Of the 1001 requirements handed to organisers by the competing teams at the rugby league world cup, the extra chair in the press conference room requested by the Kiwis is perhaps the most revealing.
Teams are mandated to send their coach and a player – usually the captain – to post match press conferences. Offering up more than the minimum requirement is not exactly common place.
The mystery of why the Kiwis were intent on delivering 33 per cent more than they absolutely had to was solved on Saturday night when assistant coach Brain Smith sauntered into the room alongside David Kidwell and Adam Blair.
Smith’s presence said plenty. So did his lips.
“No,” said the veteran Aussie coach when asked if the Kiwis would accept a higher error rate as a consequence of a more expansive game plan.
“We’re greedy.”
Elaborating, Smith indicated the Kiwis felt not only that they could move the ball around enough to threaten the defences of their most challenging opponents, but that they must. And they must do so with precision. There was no other route to success at the tournament.
Given the Kiwis’ lack of penetration in five successive defeats to the Kangaroos (they have scored just 34 points at an average of 6.2 per match over that span), there’s nothing remarkable in Smith’s assessment. What is remarkable is that he was the one offering it. Such statements typically come from the head coach.
It’s no surprise Smith’s input is central to the Kiwis’ plans. What is surprising is that they are so open about it.

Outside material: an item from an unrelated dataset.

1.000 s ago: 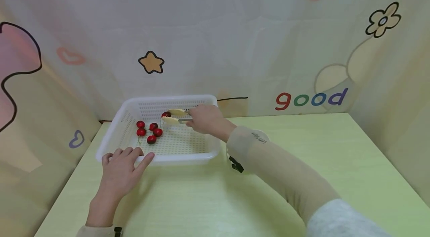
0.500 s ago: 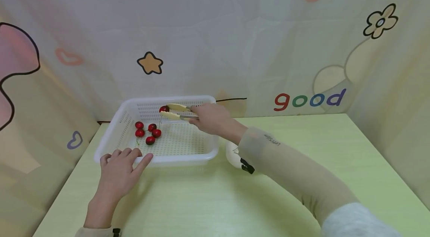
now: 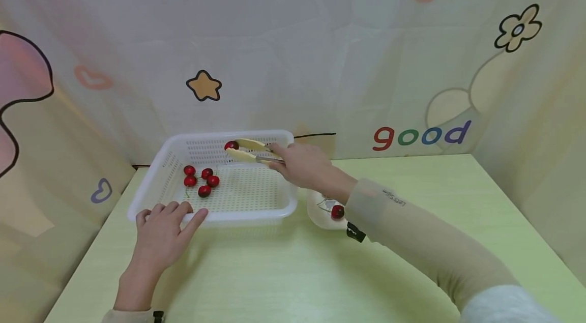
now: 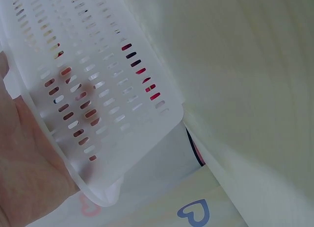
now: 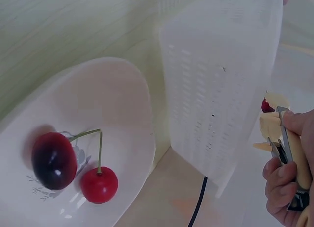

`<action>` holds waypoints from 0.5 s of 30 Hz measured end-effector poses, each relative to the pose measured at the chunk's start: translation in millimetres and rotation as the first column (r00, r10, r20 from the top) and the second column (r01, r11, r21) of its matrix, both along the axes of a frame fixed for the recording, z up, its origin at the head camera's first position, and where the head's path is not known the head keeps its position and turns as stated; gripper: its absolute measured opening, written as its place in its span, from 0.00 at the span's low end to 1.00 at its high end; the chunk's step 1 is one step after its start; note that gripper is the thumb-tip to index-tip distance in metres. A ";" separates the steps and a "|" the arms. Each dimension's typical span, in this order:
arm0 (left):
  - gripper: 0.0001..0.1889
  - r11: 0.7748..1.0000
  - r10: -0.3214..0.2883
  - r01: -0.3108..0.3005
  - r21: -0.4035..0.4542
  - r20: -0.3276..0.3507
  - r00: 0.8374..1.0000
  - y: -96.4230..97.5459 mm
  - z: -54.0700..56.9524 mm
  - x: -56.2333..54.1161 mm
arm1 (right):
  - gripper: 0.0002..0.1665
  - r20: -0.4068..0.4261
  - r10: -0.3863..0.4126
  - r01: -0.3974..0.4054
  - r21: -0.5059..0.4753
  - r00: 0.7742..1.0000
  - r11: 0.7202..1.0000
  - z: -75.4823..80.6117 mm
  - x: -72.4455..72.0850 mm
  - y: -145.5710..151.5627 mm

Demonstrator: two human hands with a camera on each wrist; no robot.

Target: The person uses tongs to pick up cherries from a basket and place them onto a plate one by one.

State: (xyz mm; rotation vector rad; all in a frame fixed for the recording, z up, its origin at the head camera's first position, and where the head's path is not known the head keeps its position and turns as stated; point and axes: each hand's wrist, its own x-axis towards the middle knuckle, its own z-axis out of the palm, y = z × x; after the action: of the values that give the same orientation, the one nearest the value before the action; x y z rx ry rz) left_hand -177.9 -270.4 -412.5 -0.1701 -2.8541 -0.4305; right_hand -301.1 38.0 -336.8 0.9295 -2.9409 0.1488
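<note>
My left hand (image 3: pixel 162 236) grips the near-left rim of a white plastic basket (image 3: pixel 247 217); its fingers hook inside, seen through the slots in the left wrist view. My right hand (image 3: pixel 304 163) holds tongs (image 3: pixel 252 144) with pale yellow tips and metal arms. Between the tips is a dark red cherry (image 3: pixel 230 145), raised near the basket's back wall. Several more cherries (image 3: pixel 204 191) lie on the left part of the basket floor. Right of the basket, a white bowl (image 5: pixel 113 80) contains a dark cherry (image 5: pixel 54 161) and a brighter red cherry (image 5: pixel 99 185) with joined stems.
The pale green tabletop (image 3: pixel 265 272) extends in front of the basket and to its right. A printed curtain (image 3: pixel 293 58) hangs behind the table and at both sides. My right forearm (image 3: pixel 412 231) partly covers the bowl in the head view.
My right hand has lifted the tongs and cherry from inside the basket, lately moving rightward. More of the bowl and a cherry in it now show. My left hand stays on the rim.
</note>
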 end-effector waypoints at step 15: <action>0.30 1.000 0.001 -0.001 -0.006 0.025 1.000 2.5 4.0 1.6 | 0.34 -0.028 0.004 -0.007 -0.106 1.000 0.994 0.4 15.0 44.4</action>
State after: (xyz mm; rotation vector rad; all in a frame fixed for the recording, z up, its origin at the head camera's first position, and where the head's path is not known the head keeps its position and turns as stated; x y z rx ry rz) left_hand -176.4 -267.9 -408.4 -0.1655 -2.8807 -0.4263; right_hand -286.1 82.4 -336.3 0.9172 -2.8735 0.2876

In fairness to Kidwell, he has long indicated the new “Kiwi Way” was coming, and promised that it would be expansive. So it would be stretching it to insinuate that Smith – a highly-analytical, technically-masterful veteran coach – was in fact the architect of the game plan that crushed a quality Samoan side 38-8 in Saturday night’s opening match.

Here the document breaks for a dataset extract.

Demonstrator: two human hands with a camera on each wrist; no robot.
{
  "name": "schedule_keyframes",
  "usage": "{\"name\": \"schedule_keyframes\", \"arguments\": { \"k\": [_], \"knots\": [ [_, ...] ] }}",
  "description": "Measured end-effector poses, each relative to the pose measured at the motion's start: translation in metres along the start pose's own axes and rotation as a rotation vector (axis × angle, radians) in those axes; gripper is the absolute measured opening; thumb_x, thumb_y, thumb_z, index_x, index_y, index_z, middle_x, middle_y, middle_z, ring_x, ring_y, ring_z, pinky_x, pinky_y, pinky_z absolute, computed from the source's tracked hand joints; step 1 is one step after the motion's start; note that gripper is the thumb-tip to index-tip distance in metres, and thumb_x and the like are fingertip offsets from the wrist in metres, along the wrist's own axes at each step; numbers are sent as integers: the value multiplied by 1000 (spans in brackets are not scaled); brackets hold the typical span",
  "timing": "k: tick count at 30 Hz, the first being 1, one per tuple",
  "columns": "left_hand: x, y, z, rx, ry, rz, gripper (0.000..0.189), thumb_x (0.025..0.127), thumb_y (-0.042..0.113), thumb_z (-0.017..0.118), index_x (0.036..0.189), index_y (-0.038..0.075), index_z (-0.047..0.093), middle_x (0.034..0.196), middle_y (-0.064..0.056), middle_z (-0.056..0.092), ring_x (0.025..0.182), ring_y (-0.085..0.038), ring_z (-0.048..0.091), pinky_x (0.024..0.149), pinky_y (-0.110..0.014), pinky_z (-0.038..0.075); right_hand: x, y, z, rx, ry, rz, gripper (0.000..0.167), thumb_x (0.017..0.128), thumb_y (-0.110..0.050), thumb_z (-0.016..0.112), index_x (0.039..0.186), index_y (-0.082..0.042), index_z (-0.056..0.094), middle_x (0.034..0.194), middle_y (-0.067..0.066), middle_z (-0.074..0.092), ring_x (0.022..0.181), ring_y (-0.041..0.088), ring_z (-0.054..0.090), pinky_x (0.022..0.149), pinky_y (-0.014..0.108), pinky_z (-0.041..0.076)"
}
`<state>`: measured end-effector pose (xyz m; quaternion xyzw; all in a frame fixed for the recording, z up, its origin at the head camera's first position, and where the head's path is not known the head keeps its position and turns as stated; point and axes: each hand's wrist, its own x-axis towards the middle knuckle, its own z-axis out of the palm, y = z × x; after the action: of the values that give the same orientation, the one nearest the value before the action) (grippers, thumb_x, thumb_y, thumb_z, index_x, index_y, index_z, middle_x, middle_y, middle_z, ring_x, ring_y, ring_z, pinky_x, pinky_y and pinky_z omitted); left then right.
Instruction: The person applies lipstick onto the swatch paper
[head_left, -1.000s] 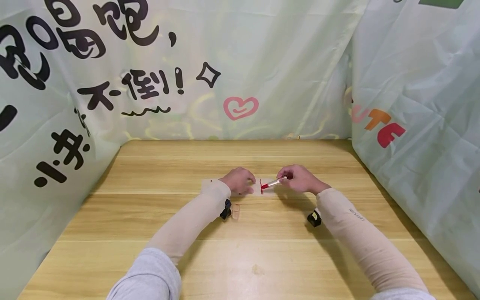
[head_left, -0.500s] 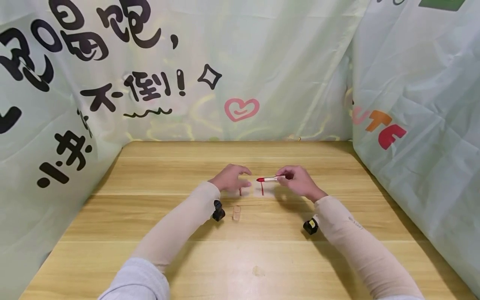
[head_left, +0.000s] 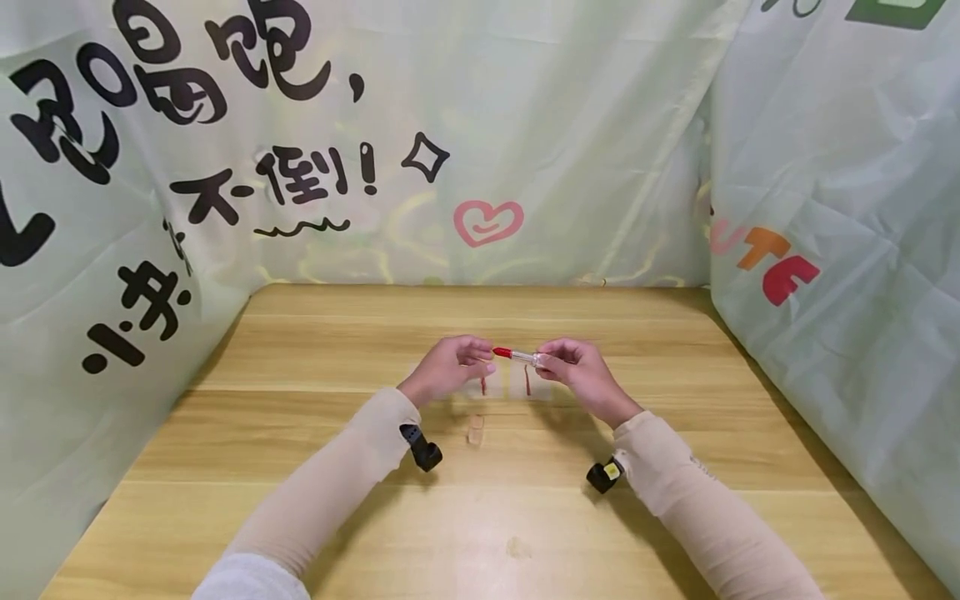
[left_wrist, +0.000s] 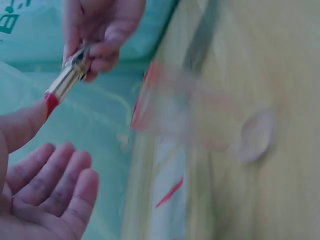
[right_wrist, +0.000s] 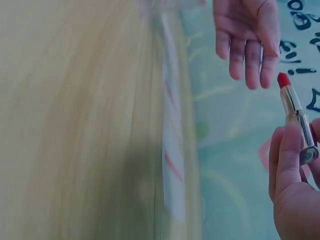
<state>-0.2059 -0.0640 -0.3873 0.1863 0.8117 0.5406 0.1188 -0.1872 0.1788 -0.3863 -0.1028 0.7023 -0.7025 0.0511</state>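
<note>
My right hand (head_left: 588,379) pinches a lipstick (head_left: 517,356) by its base, the red tip pointing left. In the right wrist view the silver tube of the lipstick (right_wrist: 291,100) stands between thumb and fingers, its red bullet fully out. My left hand (head_left: 448,367) is held palm inward with straight, slightly bent fingers, close to the red tip and gripping nothing. Under both hands lies a pale strip (head_left: 546,389) with red strokes drawn across it, partly hidden by the left hand. A clear cap (head_left: 476,430) lies on the table nearer to me.
The wooden table (head_left: 360,325) is bordered at the back and sides by a pale green printed cloth (head_left: 600,125). A small pale mark (head_left: 517,547) shows on the tabletop toward me. Wrist cameras sit on both forearms.
My right hand has lifted the lipstick off the strip and carried it left, level toward the left hand. My left hand has drawn back left from the strip, uncovering a second red stroke.
</note>
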Motion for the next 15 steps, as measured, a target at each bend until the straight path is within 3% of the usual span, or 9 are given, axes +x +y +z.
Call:
{"name": "schedule_keyframes", "arguments": {
  "k": [5,8,15],
  "knots": [
    [-11,0,10,-234,68,25,35,91,9,69,122,-3,60,120,-20,62,104,-22,63,88,-31,52,-4,-4,13,236,-30,67,14,95,6,54,107,14,56,94,8,59,83,14,64,81,26,55],
    [-16,2,16,-315,110,44,33,90,7,69,119,-6,60,116,-19,64,101,-22,64,85,-28,52,-7,-8,21,356,-66,116,11,97,5,52,104,7,60,95,9,60,81,15,65,77,23,55],
    [-26,8,31,-523,223,76,28,89,-1,67,115,-10,62,92,-8,66,79,-18,62,72,-31,51,-12,-16,34,468,-168,180,16,98,1,51,95,-5,65,95,8,64,80,14,67,77,21,54]
  ]
}}
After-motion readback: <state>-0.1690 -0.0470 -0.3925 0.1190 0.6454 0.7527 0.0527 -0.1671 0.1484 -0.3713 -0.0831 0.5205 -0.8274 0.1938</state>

On the other hand, Smith – who was appointed as a ‘technical adviser’ in August – isn’t exactly taking a backward seat.
Given Smith is closing in on 700 games as a head coach in a career spanning four decades, while head coach David Kidwell is a comparative babe in the woods, it’s no surprise Smith’s input is central to the Kiwis’ plans. What is surprising is that they are so open about it.
The veteran hand assisting the promising (often struggling) novice is a familiar coaching set-up in Kiwi league. It worked successfully with Stephen Kearney and Wayne Bennett with the Kiwis, and also with Ivan Cleary and John Hart at the Warriors.
Typically, though, the veteran operates in the shadows, emerging only for rare public appearances in which they understate their role, defer on questions of import and heap praise upon the man they are propping up.
The fact that the Kiwis have eschewed this approach and are comfortable having Smith sit quite literally at Kidwell’s right hand while offering his own views on matters of state is a hugely positive sign. Egos have clearly been checked at the door.
The approach isn’t without risks; it’s unlikely to go unnoticed if the coaches contradict each other in public. It doesn’t take much for a minor difference of opinion to turn into a public spat. But for now, at least, Kidwell and Smith are very much singing from the same hymn sheet.
Both men have a lot to gain. While Kidwell’s career can best be described as still suffering complications following a difficult and protracted birth, Smith’s is at the opposite end of the life cycle.
If the Kiwis can somehow find a way to emulate the miracle of 2008, Kidwell will have engineered one of the greatest reversals in fortune the game has witnessed.
For Smith, a Kiwis victory would go some way to balancing a ledger that has seen him coach five different clubs to six major finals, only for every big occasion to end in defeat.
If the Kiwis do make the world cup final on December 2 in Brisbane, there will most certainly be a third chair in the room at the post match press conference.